Constructor parameters

Storer takes several optional parameters that control how output is organized:

storer = Storer(
    g_set,
    output_format="json-ld",
    dir_split=0,
    n_file_item=1,
    default_dir="_",
    zip_output=False,
    context_map=None,
    modified_entities=None
)

output_format: the serialization format. Accepted values: json-ld (default), nt, nt11, ntriples, application/n-triples, nquads, application/n-quads.

dir_split: when using store_all(), this controls how entity files are distributed across subdirectories. For example, a value of 10000 means entities 1 through 10000 go in one directory, 10001 through 20000 in the next, and so on. Defaults to 0 (everything in a single directory).

n_file_item: the number of entities per output file when using store_all(). Defaults to 1.
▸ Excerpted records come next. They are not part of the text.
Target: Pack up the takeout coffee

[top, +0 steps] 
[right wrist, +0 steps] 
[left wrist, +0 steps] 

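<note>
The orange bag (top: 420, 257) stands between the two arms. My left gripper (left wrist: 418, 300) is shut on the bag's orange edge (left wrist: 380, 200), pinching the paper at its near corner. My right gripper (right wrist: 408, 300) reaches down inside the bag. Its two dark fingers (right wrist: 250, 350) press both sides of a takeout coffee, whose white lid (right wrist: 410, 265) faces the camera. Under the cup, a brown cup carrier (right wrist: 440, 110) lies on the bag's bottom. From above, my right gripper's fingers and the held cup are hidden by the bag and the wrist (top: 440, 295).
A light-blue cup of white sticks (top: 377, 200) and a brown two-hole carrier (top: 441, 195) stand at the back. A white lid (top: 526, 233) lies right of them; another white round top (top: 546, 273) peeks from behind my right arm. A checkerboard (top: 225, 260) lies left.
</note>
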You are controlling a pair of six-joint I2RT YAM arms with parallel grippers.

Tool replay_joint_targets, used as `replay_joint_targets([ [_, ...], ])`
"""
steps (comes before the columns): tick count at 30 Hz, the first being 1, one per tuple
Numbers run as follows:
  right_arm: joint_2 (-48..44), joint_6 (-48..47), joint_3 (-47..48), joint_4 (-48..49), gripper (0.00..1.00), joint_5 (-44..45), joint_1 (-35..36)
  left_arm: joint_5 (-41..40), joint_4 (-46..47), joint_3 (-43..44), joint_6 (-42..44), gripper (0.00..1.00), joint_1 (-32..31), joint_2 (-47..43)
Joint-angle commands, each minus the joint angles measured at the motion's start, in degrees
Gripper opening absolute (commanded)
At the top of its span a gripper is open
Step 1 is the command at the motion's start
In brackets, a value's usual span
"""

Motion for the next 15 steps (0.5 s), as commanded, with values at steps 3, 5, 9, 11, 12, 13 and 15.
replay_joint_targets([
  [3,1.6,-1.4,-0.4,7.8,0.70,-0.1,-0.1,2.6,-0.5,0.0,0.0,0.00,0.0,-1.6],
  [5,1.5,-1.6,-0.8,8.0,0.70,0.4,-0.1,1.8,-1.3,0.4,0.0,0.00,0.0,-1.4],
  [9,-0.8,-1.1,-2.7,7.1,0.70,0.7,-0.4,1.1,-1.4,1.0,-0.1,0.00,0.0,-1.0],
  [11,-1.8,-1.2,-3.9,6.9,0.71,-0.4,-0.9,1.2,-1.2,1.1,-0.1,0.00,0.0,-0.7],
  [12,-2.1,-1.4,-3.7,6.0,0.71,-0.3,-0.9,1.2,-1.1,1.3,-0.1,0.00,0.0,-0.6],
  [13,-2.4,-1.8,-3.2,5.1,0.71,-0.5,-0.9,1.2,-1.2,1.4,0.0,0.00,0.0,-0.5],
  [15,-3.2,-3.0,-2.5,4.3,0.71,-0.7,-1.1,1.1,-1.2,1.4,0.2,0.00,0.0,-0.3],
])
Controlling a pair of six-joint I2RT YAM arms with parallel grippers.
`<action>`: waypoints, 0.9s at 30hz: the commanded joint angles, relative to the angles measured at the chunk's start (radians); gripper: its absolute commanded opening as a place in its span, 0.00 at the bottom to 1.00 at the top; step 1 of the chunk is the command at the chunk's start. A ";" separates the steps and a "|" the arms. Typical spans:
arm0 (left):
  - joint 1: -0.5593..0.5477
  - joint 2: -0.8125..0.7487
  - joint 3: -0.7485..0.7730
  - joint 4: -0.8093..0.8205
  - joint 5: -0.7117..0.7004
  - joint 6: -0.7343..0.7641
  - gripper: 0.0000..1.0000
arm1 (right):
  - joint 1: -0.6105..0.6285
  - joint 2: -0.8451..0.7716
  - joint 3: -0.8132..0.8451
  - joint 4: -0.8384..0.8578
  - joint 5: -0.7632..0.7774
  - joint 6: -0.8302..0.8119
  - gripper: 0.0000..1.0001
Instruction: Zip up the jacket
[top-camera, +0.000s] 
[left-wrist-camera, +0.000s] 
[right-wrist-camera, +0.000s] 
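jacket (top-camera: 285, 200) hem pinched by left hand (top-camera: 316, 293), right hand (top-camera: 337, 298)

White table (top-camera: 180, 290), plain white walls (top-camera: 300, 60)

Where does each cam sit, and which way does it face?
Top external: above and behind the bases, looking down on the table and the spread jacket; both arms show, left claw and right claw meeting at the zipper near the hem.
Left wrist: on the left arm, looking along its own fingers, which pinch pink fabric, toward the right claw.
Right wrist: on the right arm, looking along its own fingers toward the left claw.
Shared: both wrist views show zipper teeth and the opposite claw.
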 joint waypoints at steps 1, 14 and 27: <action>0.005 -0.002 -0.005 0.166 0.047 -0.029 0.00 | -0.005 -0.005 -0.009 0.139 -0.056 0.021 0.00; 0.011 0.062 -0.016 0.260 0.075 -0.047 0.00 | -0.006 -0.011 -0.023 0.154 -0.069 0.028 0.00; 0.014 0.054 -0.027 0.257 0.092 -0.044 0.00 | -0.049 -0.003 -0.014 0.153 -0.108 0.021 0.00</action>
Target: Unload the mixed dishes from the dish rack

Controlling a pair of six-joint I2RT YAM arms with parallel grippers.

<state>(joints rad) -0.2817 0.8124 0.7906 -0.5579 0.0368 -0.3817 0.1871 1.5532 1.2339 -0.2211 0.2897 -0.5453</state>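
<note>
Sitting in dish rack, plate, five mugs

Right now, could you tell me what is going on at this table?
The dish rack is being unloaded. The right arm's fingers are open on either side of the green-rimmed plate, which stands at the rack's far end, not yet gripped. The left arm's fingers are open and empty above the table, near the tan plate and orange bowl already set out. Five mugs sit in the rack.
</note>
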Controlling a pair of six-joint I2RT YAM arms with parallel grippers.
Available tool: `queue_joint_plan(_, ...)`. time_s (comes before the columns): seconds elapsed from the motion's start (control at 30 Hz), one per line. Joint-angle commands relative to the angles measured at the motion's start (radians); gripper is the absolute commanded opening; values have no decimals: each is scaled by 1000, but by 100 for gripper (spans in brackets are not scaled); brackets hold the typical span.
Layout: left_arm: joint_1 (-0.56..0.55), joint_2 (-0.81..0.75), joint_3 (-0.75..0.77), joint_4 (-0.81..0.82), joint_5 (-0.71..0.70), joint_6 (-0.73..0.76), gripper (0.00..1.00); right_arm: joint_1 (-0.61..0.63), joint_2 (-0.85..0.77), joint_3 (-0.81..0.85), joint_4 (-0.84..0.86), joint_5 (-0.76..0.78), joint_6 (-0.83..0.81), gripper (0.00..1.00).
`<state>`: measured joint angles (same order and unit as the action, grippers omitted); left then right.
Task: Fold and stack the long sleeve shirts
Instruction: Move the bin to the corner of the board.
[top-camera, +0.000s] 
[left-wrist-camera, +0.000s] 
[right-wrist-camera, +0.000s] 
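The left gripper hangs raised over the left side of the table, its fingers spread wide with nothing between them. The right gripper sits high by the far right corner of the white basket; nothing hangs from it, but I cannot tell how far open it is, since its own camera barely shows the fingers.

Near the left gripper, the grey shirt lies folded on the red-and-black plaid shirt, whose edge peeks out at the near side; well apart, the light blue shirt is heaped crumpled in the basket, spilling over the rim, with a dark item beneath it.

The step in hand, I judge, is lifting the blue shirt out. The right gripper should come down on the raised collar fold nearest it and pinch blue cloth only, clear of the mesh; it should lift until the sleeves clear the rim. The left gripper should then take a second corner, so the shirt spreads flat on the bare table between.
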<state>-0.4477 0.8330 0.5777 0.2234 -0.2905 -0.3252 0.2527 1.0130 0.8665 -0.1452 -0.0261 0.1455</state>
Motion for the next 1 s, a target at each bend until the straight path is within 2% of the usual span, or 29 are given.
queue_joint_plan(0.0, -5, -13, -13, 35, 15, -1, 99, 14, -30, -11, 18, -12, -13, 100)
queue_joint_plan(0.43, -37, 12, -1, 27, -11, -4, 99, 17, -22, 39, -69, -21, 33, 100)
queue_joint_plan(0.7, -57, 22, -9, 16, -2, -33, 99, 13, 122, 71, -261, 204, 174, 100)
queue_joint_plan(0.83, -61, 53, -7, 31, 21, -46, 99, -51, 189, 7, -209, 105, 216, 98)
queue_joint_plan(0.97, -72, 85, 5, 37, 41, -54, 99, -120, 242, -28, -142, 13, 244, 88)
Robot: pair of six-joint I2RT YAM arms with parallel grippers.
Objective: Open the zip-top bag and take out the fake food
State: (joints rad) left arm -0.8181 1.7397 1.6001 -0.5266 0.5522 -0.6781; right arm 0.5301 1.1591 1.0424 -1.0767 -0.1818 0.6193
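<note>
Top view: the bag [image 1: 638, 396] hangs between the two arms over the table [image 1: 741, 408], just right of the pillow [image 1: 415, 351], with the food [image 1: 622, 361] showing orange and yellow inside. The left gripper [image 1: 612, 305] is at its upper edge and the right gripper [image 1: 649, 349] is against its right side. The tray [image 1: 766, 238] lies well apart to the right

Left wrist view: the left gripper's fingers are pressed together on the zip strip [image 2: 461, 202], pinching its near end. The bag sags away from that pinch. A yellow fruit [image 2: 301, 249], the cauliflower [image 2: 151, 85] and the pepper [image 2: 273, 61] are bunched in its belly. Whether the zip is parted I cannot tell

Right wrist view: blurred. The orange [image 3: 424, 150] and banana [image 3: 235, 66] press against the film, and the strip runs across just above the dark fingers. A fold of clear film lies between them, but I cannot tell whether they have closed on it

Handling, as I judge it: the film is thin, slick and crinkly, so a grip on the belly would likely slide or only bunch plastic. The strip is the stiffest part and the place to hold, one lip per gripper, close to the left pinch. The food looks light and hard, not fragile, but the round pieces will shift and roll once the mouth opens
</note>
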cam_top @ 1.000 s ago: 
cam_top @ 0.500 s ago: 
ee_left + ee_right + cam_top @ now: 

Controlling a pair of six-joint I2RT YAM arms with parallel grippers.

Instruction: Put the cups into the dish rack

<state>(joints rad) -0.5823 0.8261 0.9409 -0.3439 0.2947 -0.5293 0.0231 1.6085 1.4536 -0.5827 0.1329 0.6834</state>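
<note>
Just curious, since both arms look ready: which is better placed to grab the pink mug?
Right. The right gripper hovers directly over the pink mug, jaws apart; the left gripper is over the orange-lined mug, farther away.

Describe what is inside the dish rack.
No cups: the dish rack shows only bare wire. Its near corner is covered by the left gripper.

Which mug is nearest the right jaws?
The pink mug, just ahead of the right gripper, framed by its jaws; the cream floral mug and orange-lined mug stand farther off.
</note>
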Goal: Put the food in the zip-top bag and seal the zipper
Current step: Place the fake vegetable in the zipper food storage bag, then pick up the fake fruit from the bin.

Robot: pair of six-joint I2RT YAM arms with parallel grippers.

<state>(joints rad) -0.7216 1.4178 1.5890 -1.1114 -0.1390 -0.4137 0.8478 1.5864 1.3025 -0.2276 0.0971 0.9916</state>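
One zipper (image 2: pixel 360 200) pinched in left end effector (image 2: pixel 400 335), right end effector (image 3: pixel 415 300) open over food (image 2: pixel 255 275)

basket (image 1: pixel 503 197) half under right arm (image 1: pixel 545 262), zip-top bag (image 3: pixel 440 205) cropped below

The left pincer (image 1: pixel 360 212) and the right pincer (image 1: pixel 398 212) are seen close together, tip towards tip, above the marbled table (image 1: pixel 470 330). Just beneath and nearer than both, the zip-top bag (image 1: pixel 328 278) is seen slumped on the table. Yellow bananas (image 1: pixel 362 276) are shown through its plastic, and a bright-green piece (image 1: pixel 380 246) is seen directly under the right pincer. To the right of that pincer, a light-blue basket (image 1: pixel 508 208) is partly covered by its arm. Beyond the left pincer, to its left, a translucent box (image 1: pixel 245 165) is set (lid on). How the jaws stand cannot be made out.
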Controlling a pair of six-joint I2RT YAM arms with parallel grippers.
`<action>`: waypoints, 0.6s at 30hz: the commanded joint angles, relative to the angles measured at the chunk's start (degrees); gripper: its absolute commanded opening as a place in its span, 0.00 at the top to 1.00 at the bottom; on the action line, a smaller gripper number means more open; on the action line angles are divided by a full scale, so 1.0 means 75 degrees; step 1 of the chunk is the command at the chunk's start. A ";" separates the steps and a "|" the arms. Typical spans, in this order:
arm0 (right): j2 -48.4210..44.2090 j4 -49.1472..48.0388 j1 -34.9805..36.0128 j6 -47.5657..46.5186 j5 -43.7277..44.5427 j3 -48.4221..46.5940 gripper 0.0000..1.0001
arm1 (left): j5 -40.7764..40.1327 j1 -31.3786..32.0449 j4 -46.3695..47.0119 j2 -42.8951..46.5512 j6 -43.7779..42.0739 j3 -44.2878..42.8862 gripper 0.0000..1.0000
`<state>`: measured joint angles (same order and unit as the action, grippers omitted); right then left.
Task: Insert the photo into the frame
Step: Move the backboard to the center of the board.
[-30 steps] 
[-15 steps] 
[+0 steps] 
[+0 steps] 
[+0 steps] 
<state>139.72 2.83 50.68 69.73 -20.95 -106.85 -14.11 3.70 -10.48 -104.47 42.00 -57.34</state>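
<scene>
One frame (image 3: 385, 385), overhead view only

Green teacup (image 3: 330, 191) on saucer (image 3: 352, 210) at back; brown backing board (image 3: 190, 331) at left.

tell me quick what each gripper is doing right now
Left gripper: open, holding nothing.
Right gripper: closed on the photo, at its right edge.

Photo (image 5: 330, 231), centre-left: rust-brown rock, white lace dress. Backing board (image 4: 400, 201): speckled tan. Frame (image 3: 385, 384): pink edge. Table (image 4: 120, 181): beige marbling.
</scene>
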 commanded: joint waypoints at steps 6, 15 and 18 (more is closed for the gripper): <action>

default_dir: when store_all() organizes files, it groups them into subdirectories named after the entity’s supplier prefix (the 060 in https://w3id.org/oc/meta/br/0601). Entities whose IRI has no supplier prefix (e.g. https://w3id.org/oc/meta/br/1) use default_dir as the subdirectory name instead. Defaults to "_". See Supplier prefixes for how prefixes work.

zip_output: if True, output files are compressed as ZIP archives.

context_map: maps JSON-LD @context URLs to local file paths. During serialization, rdflib uses the local copy to produce compact JSON-LD without fetching the URL over the network. The output file still references the original URL. See Context maps for details.

modified_entities: an optional set of entity IRIs. When provided, only entities in this set are stored; others are skipped.

Storing to files

Two methods are available.

store_graphs_in_file() writes all entities in the set to a single file:

storer.store_graphs_in_file("output.jsonld")

Pass a context_path to embed a JSON-LD context:

storer.store_graphs_in_file("output.jsonld", context_path="https://example.com/context.json")

store_all() distributes entities across a directory hierarchy following the OCDM file organization convention. It returns the list of file paths that were written:

written_files = storer.store_all(
    base_dir="/data/rdf",
    base_iri=base_iri
)

The optional process_id parameter appends a suffix to file paths, useful for parallel processing to avoid file conflicts.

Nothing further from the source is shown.